### SOURCE DATA
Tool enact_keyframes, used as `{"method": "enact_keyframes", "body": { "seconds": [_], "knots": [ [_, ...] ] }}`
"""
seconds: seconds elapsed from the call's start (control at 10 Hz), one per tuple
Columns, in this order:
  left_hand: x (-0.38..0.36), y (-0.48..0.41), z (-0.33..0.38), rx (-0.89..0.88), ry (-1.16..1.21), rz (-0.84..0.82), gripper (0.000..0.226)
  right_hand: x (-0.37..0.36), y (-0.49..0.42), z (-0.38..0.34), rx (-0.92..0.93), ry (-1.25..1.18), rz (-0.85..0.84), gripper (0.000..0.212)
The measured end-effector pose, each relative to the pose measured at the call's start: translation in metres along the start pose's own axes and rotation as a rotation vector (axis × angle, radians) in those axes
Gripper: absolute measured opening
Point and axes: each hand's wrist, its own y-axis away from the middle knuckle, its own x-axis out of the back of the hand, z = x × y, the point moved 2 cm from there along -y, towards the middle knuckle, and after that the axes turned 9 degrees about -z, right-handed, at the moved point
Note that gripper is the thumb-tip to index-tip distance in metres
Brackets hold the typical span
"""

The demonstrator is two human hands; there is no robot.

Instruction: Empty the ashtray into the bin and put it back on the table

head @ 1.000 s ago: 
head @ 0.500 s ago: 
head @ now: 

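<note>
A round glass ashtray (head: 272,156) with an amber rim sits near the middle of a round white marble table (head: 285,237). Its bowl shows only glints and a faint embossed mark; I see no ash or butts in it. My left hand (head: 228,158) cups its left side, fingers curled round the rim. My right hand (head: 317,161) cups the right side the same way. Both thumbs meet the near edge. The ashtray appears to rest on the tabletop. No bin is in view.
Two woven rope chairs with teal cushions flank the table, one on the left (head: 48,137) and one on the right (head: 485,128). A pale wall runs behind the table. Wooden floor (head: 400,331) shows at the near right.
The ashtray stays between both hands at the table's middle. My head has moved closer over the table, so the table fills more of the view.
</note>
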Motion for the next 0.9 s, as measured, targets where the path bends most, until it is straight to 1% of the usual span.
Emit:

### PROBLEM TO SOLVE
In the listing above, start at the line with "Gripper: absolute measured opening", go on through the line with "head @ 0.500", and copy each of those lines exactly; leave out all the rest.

### TASK OUTPUT
Gripper: absolute measured opening
Point and axes: each hand's wrist, its own y-axis away from the middle knuckle, its own x-axis out of the back of the hand, z = x × y, the point moved 2 cm from there along -y, towards the middle knuckle, and after that the axes turned 9 degrees about -z, right-handed, at the moved point
Note that gripper is the thumb-tip to index-tip distance in metres
Brackets hold the typical span
"""

The demonstrator is two human hands; there is no robot.

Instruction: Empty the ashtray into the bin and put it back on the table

head @ 1.000 s ago: 
head @ 0.500 s ago: 

The exercise has been answered, and the work is done.